Três médicas ginecologistas do Ambulatório de Especialidades do Complexo Hospitalar Heliópolis, localizado na Zona Sul de São Paulo, foram flagradas em atividades como compras e aulas de pilates durante o horário em que deveriam estar atendendo pacientes. A situação foi constatada após reclamações de pacientes sobre a dificuldade em agendar consultas.
Segundo informações apuradas, a escala de trabalho fixada no ambulatório indica que as médicas Márcia Kamilos, Silmara Fialho e Mara Gomes integram o quadro de profissionais da área de ginecologia. No entanto, pacientes relatam enfrentar dificuldades para marcar consultas há meses. Uma cozinheira, por exemplo, afirma que não consegue agendar atendimento com um ginecologista há mais de seis meses, recebendo sempre a mesma resposta da recepção: falta de vagas e de médicos disponíveis.
A apuração revelou que a médica Márcia Kamilos está afastada do hospital há um ano, desde dezembro de 2024, devido a um atestado médico de 365 dias por “capacidade laborativa prejudicada”. Entretanto, foi possível marcar uma consulta com ela em uma clínica particular no bairro dos Jardins. Além disso, a médica participou de congressos e eventos, inclusive ministrando aulas e palestras em outras cidades.
A médica Silmara Fialho, cuja escala de trabalho prevê expediente às segundas e quartas-feiras, foi acompanhada durante um mês. Em um dos dias, ela registrou o ponto de entrada, mas saiu duas horas antes do término oficial do expediente, sem retornar para registrar a saída. Em outra ocasião, chegou com uma hora e meia de atraso e deixou o local antes do horário previsto, sendo posteriormente encontrada fazendo compras no centro de São Paulo, durante o período em que deveria estar trabalhando. Em outros dias, a médica não compareceu ao trabalho.

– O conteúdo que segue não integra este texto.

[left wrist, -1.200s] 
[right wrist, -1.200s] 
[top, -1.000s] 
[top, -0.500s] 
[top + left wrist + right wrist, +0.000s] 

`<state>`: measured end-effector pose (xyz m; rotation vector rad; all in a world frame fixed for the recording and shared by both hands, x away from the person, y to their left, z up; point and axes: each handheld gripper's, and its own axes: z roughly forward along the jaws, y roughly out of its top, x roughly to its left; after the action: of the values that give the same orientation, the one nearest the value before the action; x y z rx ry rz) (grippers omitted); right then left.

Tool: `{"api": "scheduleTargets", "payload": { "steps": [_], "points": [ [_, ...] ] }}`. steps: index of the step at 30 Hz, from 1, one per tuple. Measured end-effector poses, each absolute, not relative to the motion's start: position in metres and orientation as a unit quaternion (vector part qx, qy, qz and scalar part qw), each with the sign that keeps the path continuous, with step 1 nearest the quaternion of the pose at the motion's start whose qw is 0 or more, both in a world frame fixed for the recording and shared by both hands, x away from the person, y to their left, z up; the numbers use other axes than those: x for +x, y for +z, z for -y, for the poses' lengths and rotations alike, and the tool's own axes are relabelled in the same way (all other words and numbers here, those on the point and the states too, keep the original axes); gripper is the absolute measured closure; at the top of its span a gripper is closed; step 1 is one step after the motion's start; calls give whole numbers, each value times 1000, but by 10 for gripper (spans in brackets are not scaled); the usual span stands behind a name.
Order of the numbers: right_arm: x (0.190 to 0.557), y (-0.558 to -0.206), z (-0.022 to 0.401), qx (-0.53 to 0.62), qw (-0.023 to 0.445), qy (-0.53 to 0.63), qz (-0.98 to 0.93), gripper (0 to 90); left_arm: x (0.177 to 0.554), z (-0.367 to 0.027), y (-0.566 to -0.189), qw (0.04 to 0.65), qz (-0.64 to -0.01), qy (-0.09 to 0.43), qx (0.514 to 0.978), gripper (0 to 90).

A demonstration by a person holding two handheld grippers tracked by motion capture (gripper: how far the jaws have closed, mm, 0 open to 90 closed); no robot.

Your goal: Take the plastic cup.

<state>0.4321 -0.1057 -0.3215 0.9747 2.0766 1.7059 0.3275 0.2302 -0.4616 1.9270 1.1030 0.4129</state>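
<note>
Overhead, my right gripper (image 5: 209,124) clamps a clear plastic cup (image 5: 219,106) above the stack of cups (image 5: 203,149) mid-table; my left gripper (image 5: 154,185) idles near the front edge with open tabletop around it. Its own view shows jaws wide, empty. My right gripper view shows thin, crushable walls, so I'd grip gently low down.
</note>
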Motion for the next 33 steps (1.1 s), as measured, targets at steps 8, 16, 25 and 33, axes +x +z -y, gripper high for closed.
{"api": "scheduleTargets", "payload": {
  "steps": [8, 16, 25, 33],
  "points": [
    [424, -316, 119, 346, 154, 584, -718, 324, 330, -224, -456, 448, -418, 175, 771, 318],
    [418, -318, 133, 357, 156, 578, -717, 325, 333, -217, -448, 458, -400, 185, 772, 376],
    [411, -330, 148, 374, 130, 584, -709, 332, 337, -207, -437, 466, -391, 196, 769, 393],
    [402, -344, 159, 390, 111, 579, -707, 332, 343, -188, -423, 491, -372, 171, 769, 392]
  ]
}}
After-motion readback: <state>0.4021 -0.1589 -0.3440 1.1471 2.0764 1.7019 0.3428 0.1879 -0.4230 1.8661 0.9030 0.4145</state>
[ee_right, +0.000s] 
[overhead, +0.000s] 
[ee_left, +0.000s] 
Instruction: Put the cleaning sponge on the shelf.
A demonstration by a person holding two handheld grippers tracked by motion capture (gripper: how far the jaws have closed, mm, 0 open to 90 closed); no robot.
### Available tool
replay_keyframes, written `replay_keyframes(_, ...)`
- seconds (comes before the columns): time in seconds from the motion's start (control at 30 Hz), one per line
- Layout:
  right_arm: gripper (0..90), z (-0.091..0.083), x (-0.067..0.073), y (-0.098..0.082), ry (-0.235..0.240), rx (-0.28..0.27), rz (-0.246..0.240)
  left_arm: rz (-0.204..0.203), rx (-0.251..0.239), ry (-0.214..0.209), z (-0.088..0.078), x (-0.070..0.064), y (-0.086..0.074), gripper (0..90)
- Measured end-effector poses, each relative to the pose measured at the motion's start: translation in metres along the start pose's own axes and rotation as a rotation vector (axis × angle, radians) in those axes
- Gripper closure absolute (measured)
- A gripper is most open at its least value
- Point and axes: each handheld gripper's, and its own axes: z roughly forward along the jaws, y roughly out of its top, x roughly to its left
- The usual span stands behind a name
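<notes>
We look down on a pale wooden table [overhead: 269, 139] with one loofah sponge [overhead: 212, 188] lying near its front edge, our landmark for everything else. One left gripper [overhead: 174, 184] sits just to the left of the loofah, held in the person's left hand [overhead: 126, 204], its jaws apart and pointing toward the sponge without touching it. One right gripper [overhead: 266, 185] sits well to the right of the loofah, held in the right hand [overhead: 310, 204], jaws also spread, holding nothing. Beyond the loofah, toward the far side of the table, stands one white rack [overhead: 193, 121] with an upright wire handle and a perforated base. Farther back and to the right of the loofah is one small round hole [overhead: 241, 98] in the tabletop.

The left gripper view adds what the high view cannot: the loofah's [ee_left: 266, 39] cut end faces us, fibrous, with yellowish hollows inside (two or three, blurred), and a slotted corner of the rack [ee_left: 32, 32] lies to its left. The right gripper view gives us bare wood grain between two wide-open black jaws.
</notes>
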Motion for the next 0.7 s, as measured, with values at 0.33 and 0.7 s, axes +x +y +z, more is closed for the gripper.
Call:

Já a médica Mara Gomes tem uma escala de trabalho que inclui jornadas de 10 horas às segundas e quartas-feiras, e de seis horas às sextas. Em um dos dias observados, ela retornou ao ambulatório após um período de três horas fora do hospital, tempo em que realizou uma aula de pilates e almoçou. Em outro dia, foi vista em uma aula de pilates em outra cidade durante o horário em que deveria estar no hospital.
Informações do Portal da Transparência do Estado de São Paulo indicam que, entre janeiro e outubro de 2025, as médicas Márcia Kamilos, Mara Gomes e Silmara Fialho receberam salários que somam mais de R$ 210 mil.
Em contato, a médica Márcia Kamilos alegou que a administração do hospital tem conhecimento de seu afastamento e da documentação apresentada. As demais médicas não responderam aos contatos.
A secretaria da Saúde informou que determinou à organização social responsável pela gestão do hospital uma apuração imediata e rigorosa dos fatos, repudiando qualquer conduta incompatível com a ética profissional. A organização social informou que iniciou a implementação de melhorias nos controles internos, como o registro de ponto por biometria facial, para aprimorar a supervisão de seus colaboradores.